■ REQUIRED ACTION
Return every line of the data below that includes the string "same".

Content starts

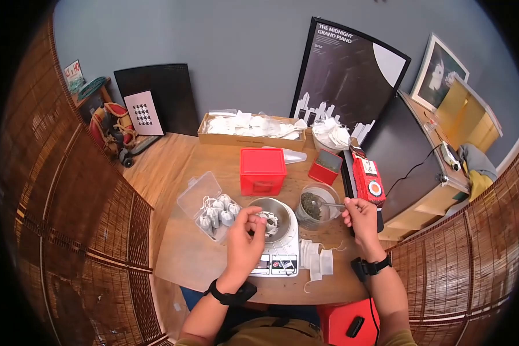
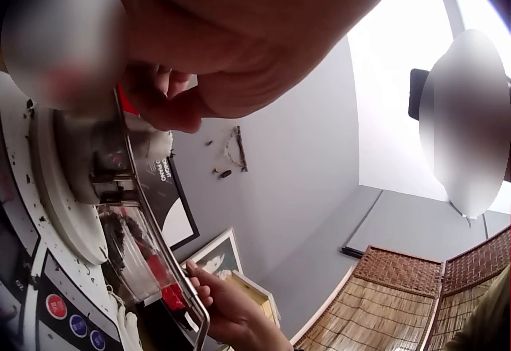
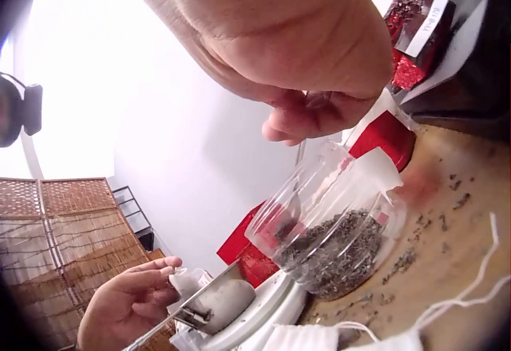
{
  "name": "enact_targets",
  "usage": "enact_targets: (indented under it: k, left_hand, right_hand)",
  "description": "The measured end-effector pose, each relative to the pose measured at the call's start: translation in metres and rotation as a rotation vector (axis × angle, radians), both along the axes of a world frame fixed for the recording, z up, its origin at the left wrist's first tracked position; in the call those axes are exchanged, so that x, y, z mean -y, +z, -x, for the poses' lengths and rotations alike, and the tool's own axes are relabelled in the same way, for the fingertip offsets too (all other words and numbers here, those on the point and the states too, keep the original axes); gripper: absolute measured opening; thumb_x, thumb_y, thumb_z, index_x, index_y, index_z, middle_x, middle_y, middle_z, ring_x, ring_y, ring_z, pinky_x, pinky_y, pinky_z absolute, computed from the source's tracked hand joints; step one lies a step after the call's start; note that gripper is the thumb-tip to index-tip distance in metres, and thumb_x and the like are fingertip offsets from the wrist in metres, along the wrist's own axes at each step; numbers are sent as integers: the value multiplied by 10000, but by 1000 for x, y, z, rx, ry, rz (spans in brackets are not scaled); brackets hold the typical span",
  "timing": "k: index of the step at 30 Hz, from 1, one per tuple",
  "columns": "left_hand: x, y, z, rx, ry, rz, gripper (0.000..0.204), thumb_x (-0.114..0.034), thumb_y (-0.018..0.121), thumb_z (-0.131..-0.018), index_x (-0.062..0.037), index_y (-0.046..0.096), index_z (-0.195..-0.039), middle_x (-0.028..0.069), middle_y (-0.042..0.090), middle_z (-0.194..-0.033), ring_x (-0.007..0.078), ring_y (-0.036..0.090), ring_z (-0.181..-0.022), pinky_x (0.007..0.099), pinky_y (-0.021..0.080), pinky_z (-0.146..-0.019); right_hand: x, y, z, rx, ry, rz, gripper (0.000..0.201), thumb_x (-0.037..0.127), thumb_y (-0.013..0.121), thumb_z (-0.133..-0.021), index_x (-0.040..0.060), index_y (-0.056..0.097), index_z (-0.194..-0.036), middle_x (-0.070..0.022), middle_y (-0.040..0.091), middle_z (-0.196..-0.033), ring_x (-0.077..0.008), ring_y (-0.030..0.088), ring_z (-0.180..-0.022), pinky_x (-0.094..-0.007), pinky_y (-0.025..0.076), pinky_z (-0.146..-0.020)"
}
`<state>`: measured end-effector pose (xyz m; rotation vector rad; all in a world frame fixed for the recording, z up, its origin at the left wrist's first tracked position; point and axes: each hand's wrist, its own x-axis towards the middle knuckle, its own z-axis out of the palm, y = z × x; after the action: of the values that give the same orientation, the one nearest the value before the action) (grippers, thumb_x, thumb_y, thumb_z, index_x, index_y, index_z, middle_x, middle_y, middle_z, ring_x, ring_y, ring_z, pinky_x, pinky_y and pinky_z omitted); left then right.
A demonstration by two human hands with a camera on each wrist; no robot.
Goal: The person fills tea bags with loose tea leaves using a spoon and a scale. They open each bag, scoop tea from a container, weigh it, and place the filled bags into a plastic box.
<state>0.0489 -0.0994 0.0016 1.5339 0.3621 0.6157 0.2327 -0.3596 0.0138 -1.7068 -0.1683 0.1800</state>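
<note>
My left hand [image 1: 247, 241] pinches a white tea bag [image 3: 188, 281] at the edge of a metal bowl [image 1: 281, 209]. The bowl stands on a white digital scale [image 1: 293, 249]; whitish and dark bits show inside it beside my fingers. My right hand [image 1: 363, 220] grips the handle of a metal spoon [image 1: 334, 205]. The spoon's other end is inside a clear plastic jar [image 3: 275, 227], above dark dried leaves [image 3: 339, 251]. Flat white tea bags [image 1: 317, 259] with strings lie on the table between the scale and my right wrist.
Filled tea bags [image 1: 220, 211] sit in an open clear box [image 1: 197, 193] at left. Behind the bowl stand a closed red tin [image 1: 263, 167], an open red tin [image 1: 324, 166] and a red packet [image 1: 370, 181]. A cardboard box [image 1: 230, 139] holds white bags along the back. Leaf crumbs [image 3: 403, 263] dot the table.
</note>
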Motion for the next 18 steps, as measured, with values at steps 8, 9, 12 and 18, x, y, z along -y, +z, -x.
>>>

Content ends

■ SOLUTION BELOW
  "description": "The measured end-effector pose, each relative to the pose measured at the call's start: translation in metres and rotation as a rotation vector (axis × angle, radians), both along the axes of a world frame fixed for the recording, z up, its origin at the left wrist's first tracked position; in the call those axes are exchanged, so that x, y, z mean -y, +z, -x, for the poses' lengths and rotations alike, and the tool's own axes are relabelled in the same way, for the fingertip offsets too (all other words and numbers here, those on the point and the states too, keep the original axes); gripper: absolute measured opening; thumb_x, thumb_y, thumb_z, index_x, index_y, index_z, middle_x, middle_y, middle_z, ring_x, ring_y, ring_z, pinky_x, pinky_y, pinky_z absolute, computed from the source's tracked hand joints; step one lies a step after the call's start; note that gripper is the thumb-tip to index-tip distance in metres, and thumb_x and the like are fingertip offsets from the wrist in metres, along the wrist's own axes at each step; numbers are sent as integers: the value multiplied by 10000, but by 1000 for x, y, z, rx, ry, rz (spans in brackets are not scaled); brackets hold the typical span",
`<state>`: measured end-effector pose (xyz m; rotation vector rad; all in a world frame fixed for the recording, z up, its origin at the left wrist's first tracked position; point and axes: each hand's wrist, its own x-axis towards the middle knuckle, its own z-axis out of the palm, y = z × x; after the action: of the values that give the same orientation, the one nearest the value before the action) (grippers, thumb_x, thumb_y, thumb_z, index_x, index_y, index_z, middle_x, middle_y, middle_z, ring_x, ring_y, ring_z, pinky_x, pinky_y and pinky_z omitted); left then right.

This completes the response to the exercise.